I dream about “bowls of red,” that is, slow simmered, meaty chili made with abundant quantities of traditional tomatoes. I grew up in So. Cal., so chili has always been part of what I eat by preference.

Except. I cannot eat red tomatoes in quantity any more. It isn’t worth the 3 in the morning gut ache, even when I make it myself. The result of this is that I make many “chilis” using salsa verde as the base, which I like. But it’s not the same.

Today was farm day and I was fairly conservative about the different items I got, in most cases I got more than 1 item. (You’re allowed so many items a week, this season, it has been 8 all year.) They had quantities of non-red, greenhouse tomatoes, so I got 4 lbs of tomatoes, or 2 items worth.

This was also the first PYO for peppers — jalpenos, so I got some of those too.

I put this together from what I had acquired today or already had on hand.

Take 4 large non-red greenhouse tomatoes, wash them and cut off any hard core or other not so great spots. Put the tomatoes into a sauce pan with a little oil and smash them down with a potato smasher. Simmer.

Stem, seed and then slice a med-lg jalapeno, add that to the tomatoes and keep cooking. In a small frypan, put in a little oil again, and cut up a fresh bulb onion in largish pieces. Saute the onion, add chili powder. Cook til almost cooked through but not quite. Add the onions to the still simmering tomatoes. Put 1/2 lb ground beef in the fry pan, add about 1T cumin and cook to crumbles (cooked not crusty). Add the leaves of about 1/2 bunch cilantro. Cook until well wilted. Add the meat/cilantro to the tomato mixture.

Pull some of the liquid from the pan, put it in another bowl and add about 1T flour, stir til smooth, return it to the tomatoes. Taste.
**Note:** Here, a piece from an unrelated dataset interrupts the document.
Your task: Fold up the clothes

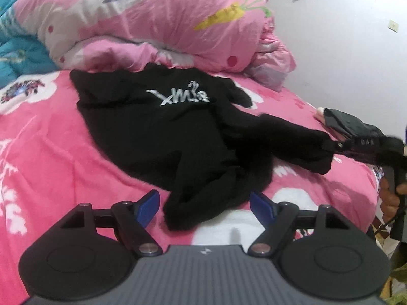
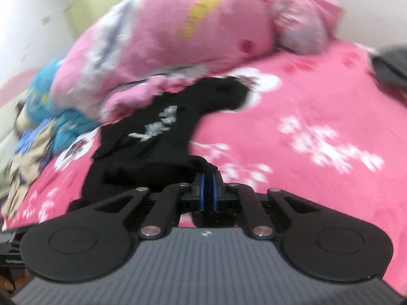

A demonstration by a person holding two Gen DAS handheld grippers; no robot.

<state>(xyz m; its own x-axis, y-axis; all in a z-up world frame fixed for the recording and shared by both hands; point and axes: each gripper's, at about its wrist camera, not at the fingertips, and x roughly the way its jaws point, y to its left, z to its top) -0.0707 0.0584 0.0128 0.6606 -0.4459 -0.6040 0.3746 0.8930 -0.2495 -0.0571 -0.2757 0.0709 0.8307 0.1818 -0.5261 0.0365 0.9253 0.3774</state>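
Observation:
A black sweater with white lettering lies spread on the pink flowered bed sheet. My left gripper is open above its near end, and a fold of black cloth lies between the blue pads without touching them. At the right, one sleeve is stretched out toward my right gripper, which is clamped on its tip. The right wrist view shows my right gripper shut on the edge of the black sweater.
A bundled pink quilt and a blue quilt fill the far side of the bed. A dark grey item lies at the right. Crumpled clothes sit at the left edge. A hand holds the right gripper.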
Add beef demiglace to add richness, about 2t.

Serve with generaous amounts of grated cheddar cheese.

This is acceptable  chili, but not an outstanding one. It would have been better for adding the meat and letting the entire thing simmer for an hour or so, but that didn’t happen. It’s closer to a “bowl of red” than I’ve had in more than a year, so I’ll take it! (The left overs, the next day, were better because the flavors had blended.)

NOTE: This is seasoned as it is because: I love cumin and my husband loves cilantro. I also like more salt than he does. He likes a lot more pepper than I do, so we add salt and pepper ourselves and I don’t cook with it.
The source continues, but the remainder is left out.